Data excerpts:
------------------------------------------------------------

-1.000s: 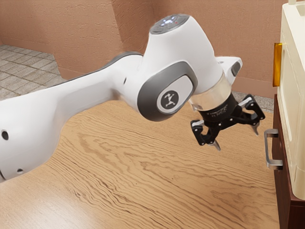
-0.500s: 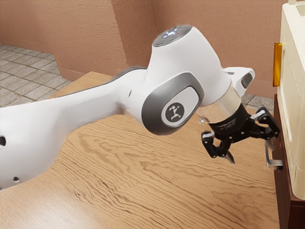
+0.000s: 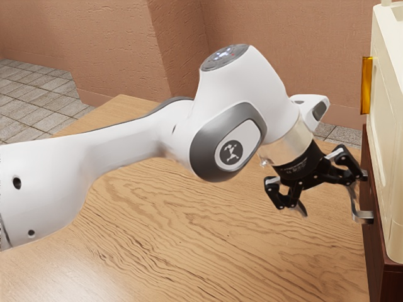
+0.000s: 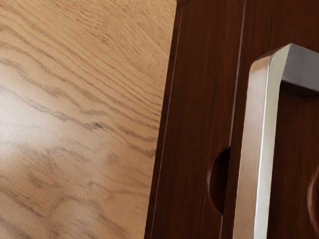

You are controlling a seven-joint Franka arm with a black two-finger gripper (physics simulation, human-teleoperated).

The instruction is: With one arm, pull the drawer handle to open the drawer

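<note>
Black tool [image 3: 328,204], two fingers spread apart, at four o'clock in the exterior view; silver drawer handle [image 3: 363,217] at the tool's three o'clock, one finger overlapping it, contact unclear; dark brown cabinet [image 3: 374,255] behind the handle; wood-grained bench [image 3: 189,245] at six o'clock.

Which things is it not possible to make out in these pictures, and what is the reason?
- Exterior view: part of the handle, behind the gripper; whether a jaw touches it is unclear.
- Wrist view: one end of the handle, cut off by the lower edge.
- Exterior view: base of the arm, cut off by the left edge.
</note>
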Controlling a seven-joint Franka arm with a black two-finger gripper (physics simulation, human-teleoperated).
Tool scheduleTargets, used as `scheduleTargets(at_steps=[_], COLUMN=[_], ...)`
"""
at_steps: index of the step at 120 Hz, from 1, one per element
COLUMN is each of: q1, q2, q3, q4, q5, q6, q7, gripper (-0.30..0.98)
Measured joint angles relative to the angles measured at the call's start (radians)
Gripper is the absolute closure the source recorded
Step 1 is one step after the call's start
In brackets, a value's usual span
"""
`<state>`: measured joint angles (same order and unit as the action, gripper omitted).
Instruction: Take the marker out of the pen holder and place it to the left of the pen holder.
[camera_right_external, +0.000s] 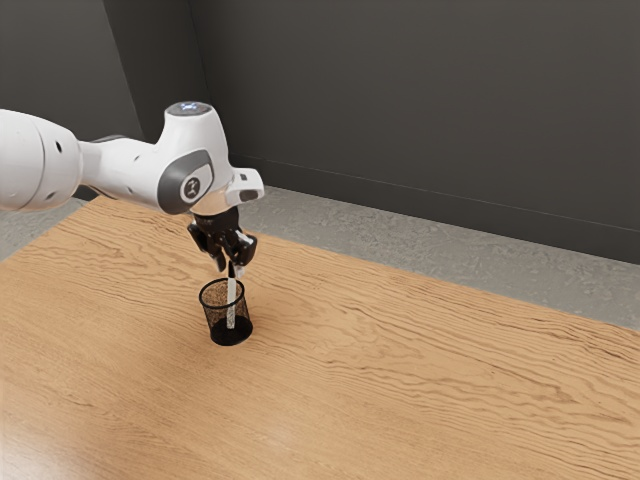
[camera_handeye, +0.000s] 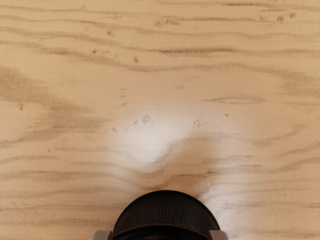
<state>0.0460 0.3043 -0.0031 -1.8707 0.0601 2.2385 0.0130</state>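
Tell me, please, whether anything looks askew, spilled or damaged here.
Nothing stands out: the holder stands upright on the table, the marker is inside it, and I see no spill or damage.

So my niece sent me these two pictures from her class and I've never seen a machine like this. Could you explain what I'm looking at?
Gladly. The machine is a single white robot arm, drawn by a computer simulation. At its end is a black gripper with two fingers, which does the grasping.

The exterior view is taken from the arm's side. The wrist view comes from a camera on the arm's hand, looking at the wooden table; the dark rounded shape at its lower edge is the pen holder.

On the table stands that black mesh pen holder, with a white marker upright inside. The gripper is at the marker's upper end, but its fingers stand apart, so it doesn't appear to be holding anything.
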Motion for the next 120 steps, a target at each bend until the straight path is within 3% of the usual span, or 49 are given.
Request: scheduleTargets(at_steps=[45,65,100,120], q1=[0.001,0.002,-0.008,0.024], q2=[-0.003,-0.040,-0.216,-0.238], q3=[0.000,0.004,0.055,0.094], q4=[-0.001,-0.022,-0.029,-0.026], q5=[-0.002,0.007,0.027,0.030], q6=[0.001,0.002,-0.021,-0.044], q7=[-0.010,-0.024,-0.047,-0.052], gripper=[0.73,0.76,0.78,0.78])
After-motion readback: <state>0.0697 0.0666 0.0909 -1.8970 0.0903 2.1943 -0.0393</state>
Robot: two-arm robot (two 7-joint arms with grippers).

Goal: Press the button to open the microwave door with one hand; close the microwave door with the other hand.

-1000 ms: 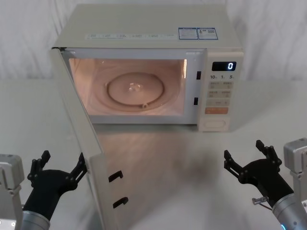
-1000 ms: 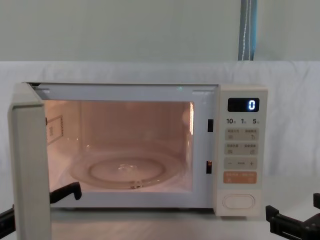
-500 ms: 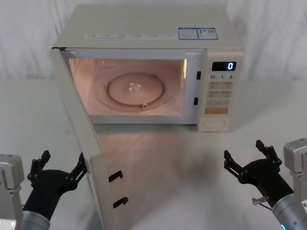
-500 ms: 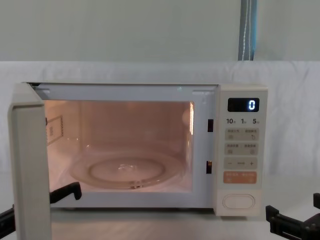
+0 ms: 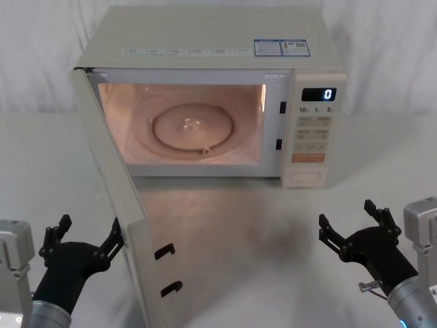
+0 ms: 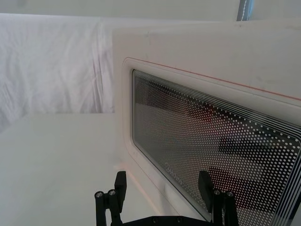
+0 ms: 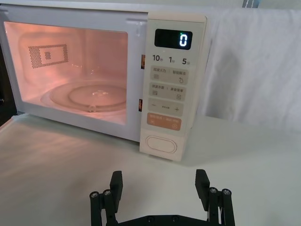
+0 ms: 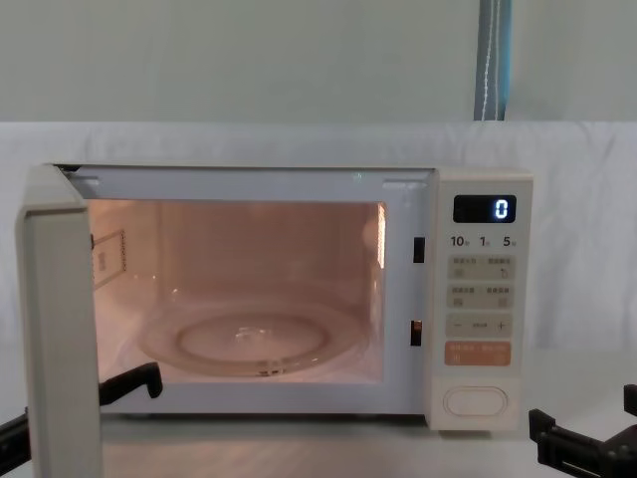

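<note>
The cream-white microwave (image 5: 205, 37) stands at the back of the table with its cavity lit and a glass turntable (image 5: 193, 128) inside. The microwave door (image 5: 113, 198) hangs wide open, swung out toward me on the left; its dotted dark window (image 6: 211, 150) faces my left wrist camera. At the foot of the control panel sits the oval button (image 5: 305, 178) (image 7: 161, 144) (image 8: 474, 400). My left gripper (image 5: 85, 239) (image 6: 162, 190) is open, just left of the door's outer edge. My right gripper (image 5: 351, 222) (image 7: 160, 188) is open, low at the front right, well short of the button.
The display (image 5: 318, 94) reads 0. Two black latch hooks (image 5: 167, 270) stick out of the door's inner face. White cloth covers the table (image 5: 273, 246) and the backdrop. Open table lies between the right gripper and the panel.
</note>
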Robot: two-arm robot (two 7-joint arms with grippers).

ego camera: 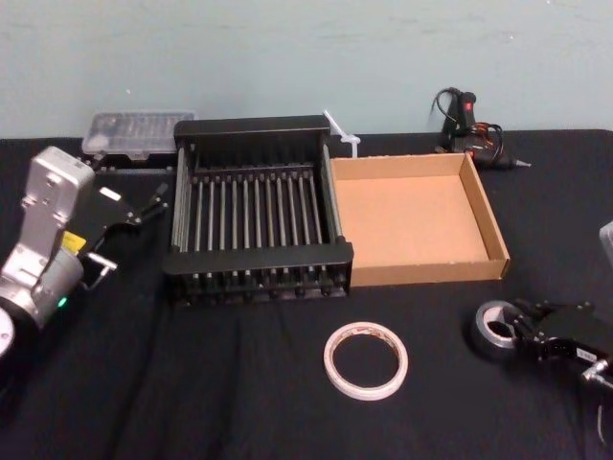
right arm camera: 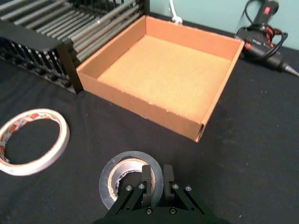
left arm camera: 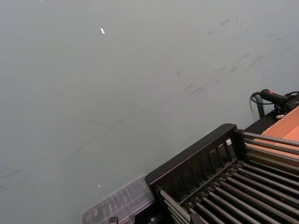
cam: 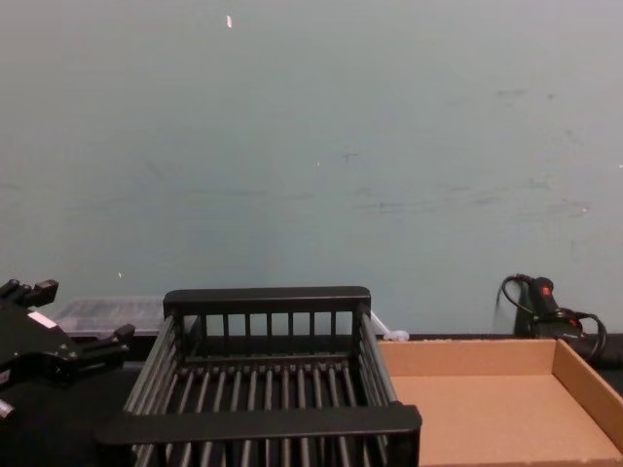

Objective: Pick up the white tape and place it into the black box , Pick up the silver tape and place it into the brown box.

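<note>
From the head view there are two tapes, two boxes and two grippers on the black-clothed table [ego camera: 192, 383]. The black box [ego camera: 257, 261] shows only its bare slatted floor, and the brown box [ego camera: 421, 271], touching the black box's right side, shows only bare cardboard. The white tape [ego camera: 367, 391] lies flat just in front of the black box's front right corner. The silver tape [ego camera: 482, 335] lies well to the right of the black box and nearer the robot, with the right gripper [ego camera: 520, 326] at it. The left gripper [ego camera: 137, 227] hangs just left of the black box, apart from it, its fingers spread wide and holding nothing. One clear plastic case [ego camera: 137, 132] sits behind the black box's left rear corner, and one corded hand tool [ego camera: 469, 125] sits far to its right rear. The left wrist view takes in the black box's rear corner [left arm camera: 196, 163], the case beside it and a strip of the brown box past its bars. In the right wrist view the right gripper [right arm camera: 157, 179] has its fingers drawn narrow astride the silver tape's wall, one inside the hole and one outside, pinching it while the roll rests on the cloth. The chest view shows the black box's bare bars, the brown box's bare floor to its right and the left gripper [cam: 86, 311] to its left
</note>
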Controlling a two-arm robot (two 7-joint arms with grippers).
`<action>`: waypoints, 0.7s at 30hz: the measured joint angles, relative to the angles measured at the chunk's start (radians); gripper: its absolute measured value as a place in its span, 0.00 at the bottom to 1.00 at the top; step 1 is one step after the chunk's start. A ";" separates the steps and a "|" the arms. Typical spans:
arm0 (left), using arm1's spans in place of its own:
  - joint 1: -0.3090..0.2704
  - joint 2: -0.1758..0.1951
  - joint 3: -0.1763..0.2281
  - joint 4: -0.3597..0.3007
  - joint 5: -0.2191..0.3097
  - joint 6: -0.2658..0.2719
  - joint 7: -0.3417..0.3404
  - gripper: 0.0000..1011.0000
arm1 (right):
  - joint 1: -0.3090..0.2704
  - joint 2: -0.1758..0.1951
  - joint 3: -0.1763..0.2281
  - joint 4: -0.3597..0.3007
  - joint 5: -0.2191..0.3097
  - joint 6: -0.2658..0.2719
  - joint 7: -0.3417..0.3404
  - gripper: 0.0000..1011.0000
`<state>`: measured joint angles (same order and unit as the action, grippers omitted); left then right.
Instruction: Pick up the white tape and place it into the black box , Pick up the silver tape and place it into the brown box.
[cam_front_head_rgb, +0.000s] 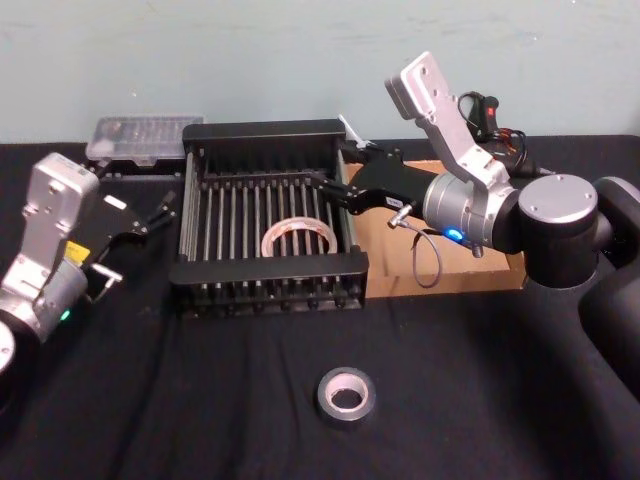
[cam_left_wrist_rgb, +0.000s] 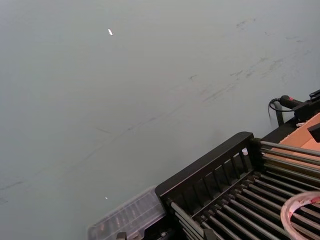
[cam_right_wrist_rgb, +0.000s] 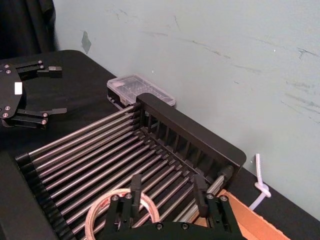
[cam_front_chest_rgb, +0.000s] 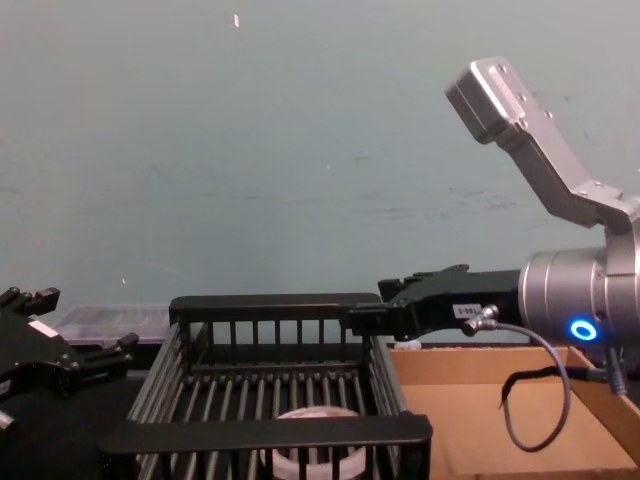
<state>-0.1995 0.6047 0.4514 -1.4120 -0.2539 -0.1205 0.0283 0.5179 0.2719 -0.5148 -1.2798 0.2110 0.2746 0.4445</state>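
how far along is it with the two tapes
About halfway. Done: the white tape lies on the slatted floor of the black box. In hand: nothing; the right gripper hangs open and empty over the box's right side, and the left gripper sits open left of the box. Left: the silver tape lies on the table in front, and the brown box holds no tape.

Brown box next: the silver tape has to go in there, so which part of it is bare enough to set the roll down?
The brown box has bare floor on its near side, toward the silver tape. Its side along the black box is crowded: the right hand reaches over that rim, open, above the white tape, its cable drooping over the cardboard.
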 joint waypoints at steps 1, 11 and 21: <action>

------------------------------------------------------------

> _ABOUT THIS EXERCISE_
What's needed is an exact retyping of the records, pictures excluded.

> _WRITTEN RESPONSE_
-1.000s: 
-0.500s: 
+0.000s: 
+0.000s: 

You are controlling a seven-joint Franka arm with a black two-finger gripper (physics simulation, human-teleoperated).

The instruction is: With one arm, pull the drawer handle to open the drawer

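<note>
Black tool [image 3: 328,204], two fingers spread apart, at four o'clock in the exterior view; silver drawer handle [image 3: 363,217] at the tool's three o'clock, one finger overlapping it, contact unclear; dark brown cabinet [image 3: 374,255] behind the handle; wood-grained bench [image 3: 189,245] at six o'clock.

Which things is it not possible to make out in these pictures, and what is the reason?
- Exterior view: part of the handle, behind the gripper; whether a jaw touches it is unclear.
- Wrist view: one end of the handle, cut off by the lower edge.
- Exterior view: base of the arm, cut off by the left edge.
</note>
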Controlling a seven-joint Franka arm with a black two-finger gripper (physics simulation, human-teleoperated).
Tool scheduleTargets, used as `scheduleTargets(at_steps=[_], COLUMN=[_], ...)`
"""
at_steps: index of the step at 120 Hz, from 1, one per element
COLUMN is each of: q1, q2, q3, q4, q5, q6, q7, gripper (-0.30..0.98)
Measured joint angles relative to the angles measured at the call's start (radians)
Gripper is the absolute closure the source recorded
Step 1 is one step after the call's start
In brackets, a value's usual span
"""
`<state>`: measured joint angles (same order and unit as the action, gripper omitted).
Instruction: Take the marker out of the pen holder and place it to the left of the pen holder.
[camera_right_external, +0.000s] 
[camera_handeye, +0.000s] 
<state>0.0460 0.3043 -0.0031 -1.8707 0.0601 2.2385 0.0130</state>
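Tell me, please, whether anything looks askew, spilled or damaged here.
Nothing stands out: the holder stands upright on the table, the marker is inside it, and I see no spill or damage.

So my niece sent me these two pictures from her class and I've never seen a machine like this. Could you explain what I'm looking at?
Gladly. The machine is a single white robot arm, drawn by a computer simulation. At its end is a black gripper with two fingers, which does the grasping.

The exterior view is taken from the arm's side. The wrist view comes from a camera on the arm's hand, looking at the wooden table; the dark rounded shape at its lower edge is the pen holder.

On the table stands that black mesh pen holder, with a white marker upright inside. The gripper is at the marker's upper end, but its fingers stand apart, so it doesn't appear to be holding anything.
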Motion for the next 120 steps, a target at each bend until the straight path is within 3% of the usual span, or 49 are given.
Request: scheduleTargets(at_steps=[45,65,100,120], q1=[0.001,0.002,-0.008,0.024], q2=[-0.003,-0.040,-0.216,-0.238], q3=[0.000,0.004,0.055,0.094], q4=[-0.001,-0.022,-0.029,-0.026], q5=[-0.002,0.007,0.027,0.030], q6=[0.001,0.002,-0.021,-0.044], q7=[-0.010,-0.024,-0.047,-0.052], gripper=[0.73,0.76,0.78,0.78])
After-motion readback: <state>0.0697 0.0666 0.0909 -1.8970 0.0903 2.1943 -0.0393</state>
Robot: two-arm robot (two 7-joint arms with grippers).

Goal: Press the button to open the microwave door with one hand; close the microwave door with the other hand.

-1000 ms: 
-1000 ms: 
-500 ms: 
-500 ms: 
+0 ms: 
+0 ms: 
+0 ms: 
+0 ms: 

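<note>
The cream-white microwave (image 5: 205, 37) stands at the back of the table with its cavity lit and a glass turntable (image 5: 193, 128) inside. The microwave door (image 5: 113, 198) hangs wide open, swung out toward me on the left; its dotted dark window (image 6: 211, 150) faces my left wrist camera. At the foot of the control panel sits the oval button (image 5: 305, 178) (image 7: 161, 144) (image 8: 474, 400). My left gripper (image 5: 85, 239) (image 6: 162, 190) is open, just left of the door's outer edge. My right gripper (image 5: 351, 222) (image 7: 160, 188) is open, low at the front right, well short of the button.
The display (image 5: 318, 94) reads 0. Two black latch hooks (image 5: 167, 270) stick out of the door's inner face. White cloth covers the table (image 5: 273, 246) and the backdrop. Open table lies between the right gripper and the panel.
</note>
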Robot: two-arm robot (two 7-joint arms with grippers).

ego camera: 
right arm camera: 
left arm camera: 
cam: 

Objective: Pick up the white tape and place it into the black box , Pick up the silver tape and place it into the brown box.

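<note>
From the head view there are two tapes, two boxes and two grippers on the black-clothed table [ego camera: 192, 383]. The black box [ego camera: 257, 261] shows only its bare slatted floor, and the brown box [ego camera: 421, 271], touching the black box's right side, shows only bare cardboard. The white tape [ego camera: 367, 391] lies flat just in front of the black box's front right corner. The silver tape [ego camera: 482, 335] lies well to the right of the black box and nearer the robot, with the right gripper [ego camera: 520, 326] at it. The left gripper [ego camera: 137, 227] hangs just left of the black box, apart from it, its fingers spread wide and holding nothing. One clear plastic case [ego camera: 137, 132] sits behind the black box's left rear corner, and one corded hand tool [ego camera: 469, 125] sits far to its right rear. The left wrist view takes in the black box's rear corner [left arm camera: 196, 163], the case beside it and a strip of the brown box past its bars. In the right wrist view the right gripper [right arm camera: 157, 179] has its fingers drawn narrow astride the silver tape's wall, one inside the hole and one outside, pinching it while the roll rests on the cloth. The chest view shows the black box's bare bars, the brown box's bare floor to its right and the left gripper [cam: 86, 311] to its left
</note>
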Controlling a two-arm robot (two 7-joint arms with grippers).
`<action>`: waypoints, 0.7s at 30hz: the measured joint angles, relative to the angles measured at the chunk's start (radians); gripper: its absolute measured value as a place in its span, 0.00 at the bottom to 1.00 at the top; step 1 is one step after the chunk's start. A ";" separates the steps and a "|" the arms. Typical spans:
arm0 (left), using arm1's spans in place of its own:
  - joint 1: -0.3090..0.2704
  - joint 2: -0.1758..0.1951
  - joint 3: -0.1763..0.2281
  - joint 4: -0.3597..0.3007
  - joint 5: -0.2191..0.3097
  - joint 6: -0.2658..0.2719
  - joint 7: -0.3417..0.3404
  - gripper: 0.0000..1011.0000
arm1 (right):
  - joint 1: -0.3090..0.2704
  - joint 2: -0.1758..0.1951
  - joint 3: -0.1763..0.2281
  - joint 4: -0.3597..0.3007
  - joint 5: -0.2191..0.3097
  - joint 6: -0.2658..0.2719
  - joint 7: -0.3417..0.3404
  - gripper: 0.0000..1011.0000
`<state>`: measured joint angles (same order and unit as the action, grippers omitted); left then right.
Instruction: Pick up the white tape and place it into the black box , Pick up the silver tape and place it into the brown box.
[cam_front_head_rgb, +0.000s] 
[cam_left_wrist_rgb, +0.000s] 
[cam_right_wrist_rgb, +0.000s] 
[cam_front_chest_rgb, +0.000s] 
<state>-0.1995 0.6047 0.4514 -1.4120 -0.2539 -0.1205 0.0283 0.5179 0.2719 -0.5148 -1.2798 0.2110 0.2746 0.4445</state>
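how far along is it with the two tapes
About halfway. Done: the white tape lies on the slatted floor of the black box. In hand: nothing; the right gripper hangs open and empty over the box's right side, and the left gripper sits open left of the box. Left: the silver tape lies on the table in front, and the brown box holds no tape.

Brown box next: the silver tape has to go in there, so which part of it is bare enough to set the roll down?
The brown box has bare floor on its near side, toward the silver tape. Its side along the black box is crowded: the right hand reaches over that rim, open, above the white tape, its cable drooping over the cardboard.
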 joint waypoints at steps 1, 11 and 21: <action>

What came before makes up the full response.